The polar caps of Mars have been the subject of many studies in particular, since the discovery of water ice in 2008. They are permanent but vary in size with the seasons. During the winter and in complete darkness, the surface chills allowing gas in the atmosphere to deposit on the surface as great bit chunks of carbon dioxide ice. Then the poles are exposed to sunlight again the frozen carbon dioxide sublimes straight back into a gas.
Aside from the carbon dioxide, the poles are mostly composed of frozen water ice. The carbon dioxide deposits are relatively thin compared to the water ice, only about 1metre thick over the north pole. The south pole has a more permanent carbon dioxide cap about 8 metres thick.
A team of planetary scientists led by Adomas Valantinas, a postdoctoral fellow at Brown University who led the work as a PhD student at the University of Bern have detected water frost on top of the Tharsis volcanoes on Mars. These volcanoes are among the tallest on the planet and indeed one of them; Olympus Mons is the tallest in the solar system.

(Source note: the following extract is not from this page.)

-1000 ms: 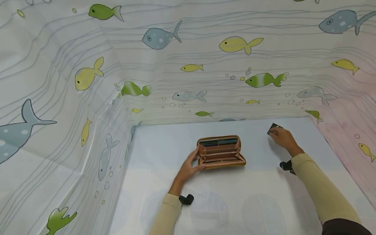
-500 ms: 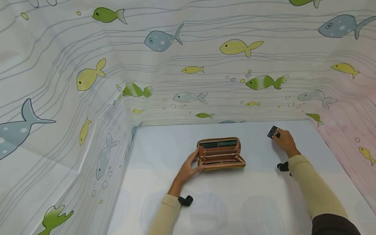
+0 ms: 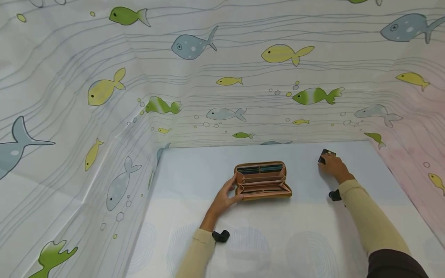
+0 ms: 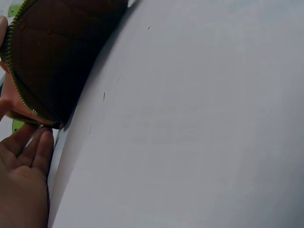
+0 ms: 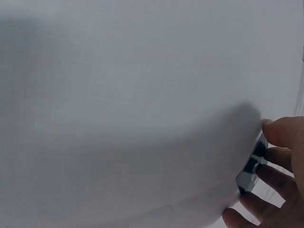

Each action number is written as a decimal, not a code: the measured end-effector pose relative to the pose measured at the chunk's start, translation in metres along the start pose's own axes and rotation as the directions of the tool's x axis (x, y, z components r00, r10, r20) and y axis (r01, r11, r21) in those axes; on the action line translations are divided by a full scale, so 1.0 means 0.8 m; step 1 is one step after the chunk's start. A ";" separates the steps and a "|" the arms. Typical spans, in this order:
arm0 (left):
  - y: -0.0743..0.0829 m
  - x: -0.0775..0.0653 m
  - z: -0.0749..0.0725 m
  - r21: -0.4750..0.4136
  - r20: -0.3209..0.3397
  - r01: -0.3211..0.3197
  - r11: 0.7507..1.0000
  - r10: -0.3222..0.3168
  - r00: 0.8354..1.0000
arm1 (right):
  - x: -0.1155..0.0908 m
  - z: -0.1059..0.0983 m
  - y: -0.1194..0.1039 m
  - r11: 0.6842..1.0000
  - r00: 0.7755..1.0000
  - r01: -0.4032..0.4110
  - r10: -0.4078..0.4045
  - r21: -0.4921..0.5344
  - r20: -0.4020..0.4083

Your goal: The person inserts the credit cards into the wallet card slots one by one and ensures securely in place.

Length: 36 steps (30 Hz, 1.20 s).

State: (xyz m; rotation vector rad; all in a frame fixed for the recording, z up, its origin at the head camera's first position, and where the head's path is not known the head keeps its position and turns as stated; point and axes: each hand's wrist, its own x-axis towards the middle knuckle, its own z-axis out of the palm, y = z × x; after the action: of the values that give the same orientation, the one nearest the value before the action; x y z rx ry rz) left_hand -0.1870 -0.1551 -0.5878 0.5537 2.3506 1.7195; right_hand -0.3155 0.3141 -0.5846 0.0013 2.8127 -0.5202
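Note:
An unzipped brown zip-around wallet (image 3: 262, 179) stands open on the white table, its pinkish-tan lining and pleated pockets showing. Several dark cards (image 3: 271, 168) sit in the slots along its back panel. My left hand (image 3: 220, 199) grips the wallet's left end, thumb at the front corner. The left wrist view shows the wallet's dark quilted outside (image 4: 61, 42) and gold zip teeth, with fingers at its corner. Far to the right, my right hand (image 3: 334, 166) holds a dark card (image 3: 325, 152) above the table. In the right wrist view the thumb and fingers pinch that card (image 5: 251, 166) by its edges.
The table (image 3: 278, 227) has a white cover with faint circle patterns. A fish-printed sheet (image 3: 222, 96) rises along the back and left side, and a pinkish one (image 3: 424, 146) runs along the right. Each wrist carries a small black camera (image 3: 221, 236).
My right hand has moved slightly and shifted its fingers on the card, which turned more into view and then became partly covered again. The left hand and wallet have stayed in place.

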 end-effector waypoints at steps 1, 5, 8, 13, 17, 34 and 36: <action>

The frost was discovered using high-resolution images from the Colour and Stereo Surface Imaging System (CaSSIS) which is just one of the instruments on the ESA Trace Gas Orbiter. The discovery was validated using further independent observations from the High Resolution Stereo Camera on Mars Express Orbiter.
This is the first time water frost has been discovered in the vicinity of the planet’s equator calling for a rethink of the planets climate dynamics. Until now, we thought it was quite unlikely for frost to form around the equator due to the levels of solar radiation and the thin atmosphere. The conditions mean the surface temperatures can reach reasonably high temperatures, too high for frosts to form even at the top of the volcanoes.
The study seems to show that frost is only fleeting present for a few hours after sunrise before the high temperatures cause it to evaporate in the solar radiation. It is important to note that even though the frost is only a very thin later (just about the width of a human hair) it is thought that there is something like 150,000 tons of water that cycles between the surface and the atmosphere every day.
The frost the team have discovered deposits in the caldera of the volcanoes. These hollows are the openings at the summit of the volcano where eruptions have previously exploded out through the crust. It is now thought that there are unusual microclimates at the tops of the volcanoes which allows the thin layers of frost to form.
The discovery means we need to model how the frost forms to get a real understanding of where water might exist on Mars, how it moves and how it interacts with the atmosphere.